L’Institution du fleuve Charente a porté une étude sur les potentialités piscicoles pour les poissons migrateurs sur les bassins Charente et Seudre afin de répondre à une demande du SDAGE Adour-Garonne de 1996. Cette étude, achevée en 2003, met en évidence que la globalité du bassin Charente et Seudre présente de bonnes potentialités d’accueil pour les poissons migrateurs. Elle a notamment permis :

1/ le bilan de la situation des populations ;

2/ de dresser l’état des biotopes et de cartographier les sites de reproduction et de développement existants et potentiels ;

3/ l’inventaire des obstacles à la libre circulation et d’étudier la faisabilité technique de l’aménagement de ces obstacles ;

4/ la définition d’un programme d’actions pour l'aménagement d'ouvrages de franchissement.

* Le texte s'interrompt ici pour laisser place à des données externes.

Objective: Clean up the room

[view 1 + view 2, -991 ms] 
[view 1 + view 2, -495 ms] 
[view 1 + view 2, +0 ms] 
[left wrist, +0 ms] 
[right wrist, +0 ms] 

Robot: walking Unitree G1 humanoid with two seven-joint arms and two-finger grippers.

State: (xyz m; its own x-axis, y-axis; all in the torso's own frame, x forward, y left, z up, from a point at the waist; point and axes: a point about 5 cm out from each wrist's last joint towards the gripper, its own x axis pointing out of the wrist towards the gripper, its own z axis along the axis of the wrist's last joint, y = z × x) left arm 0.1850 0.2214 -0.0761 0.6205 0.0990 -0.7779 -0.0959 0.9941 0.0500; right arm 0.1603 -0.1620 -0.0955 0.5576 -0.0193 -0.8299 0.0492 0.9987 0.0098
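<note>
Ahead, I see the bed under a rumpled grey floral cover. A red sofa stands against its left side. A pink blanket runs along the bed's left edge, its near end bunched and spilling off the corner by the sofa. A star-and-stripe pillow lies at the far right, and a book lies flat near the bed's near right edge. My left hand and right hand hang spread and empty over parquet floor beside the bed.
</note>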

Depuis la fin de cette étude, peu d’actions se sont réalisées faute d’animation. Conscients de cet état de fait, l’Institution du fleuve Charente et ses partenaires ont décidé en 2007 de relancer une dynamique pour la restauration des poissons migrateurs sur le territoire.

La dynamique initiée en 2007 et le rapprochement des différents acteurs ont abouti à la création d’une cellule d’animation dont le fonctionnement en 2008 a permis de faire reconnaître le bassin de la Charente comme une entité de gestion à part entière. Cette animation se base sur la concertation des acteurs locaux et régionaux, techniques et financiers. Elle a été créée afin d'organiser les besoins et attentes de chacun à l’échelle du bassin. A terme, elle regroupera toutes les informations utiles pour la bonne compréhension de l'évolution des espèces et permettra le partage des connaissances via des outils de communications pertinents. Un tableau de bord des poissons migrateurs permettra dès 2010 de suivre les résultats des actions engagées. Il s’agira d’un outil d’aide à la décision qui a déjà fait ses preuves sur d’autres bassins versants. Un programme pluriannuel (2009-2011) qui vise l’ensemble des espèces de poissons migrateurs présents sur le bassin a été rédigé et proposé aux partenaires. Il s’articule autour de 3 grandes thématiques : la continuité écologique, la connaissance de l’état des populations et des actions de communication afin de sensibiliser et d’intégrer l’ensemble des acteurs dans la sauvegarde des poissons grands migrateurs.

 

* PLAGEPOMI et COGEPOMI : Le PLAn de GEstion des Poissons Migrateurs a été révisé et validé par le COmité de GEstion des POissons MIgrateurs (COGEPOMI) du bassin Garonne Dordogne Charente Seudre et Leyre en juin 2008. Il propose à partir de l’état des lieux des différentes espèces, les grandes actions des 5 prochaines années pour la sauvegarde des populations de poissons migrateurs.

** SDAGE : Le Schéma Directeur d’Aménagement et de Gestion des Eaux a été institué par la loi sur l'eau de 1992. Il s’agit d’un outil de planification de la politique de l'eau associant tous les acteurs du bassin.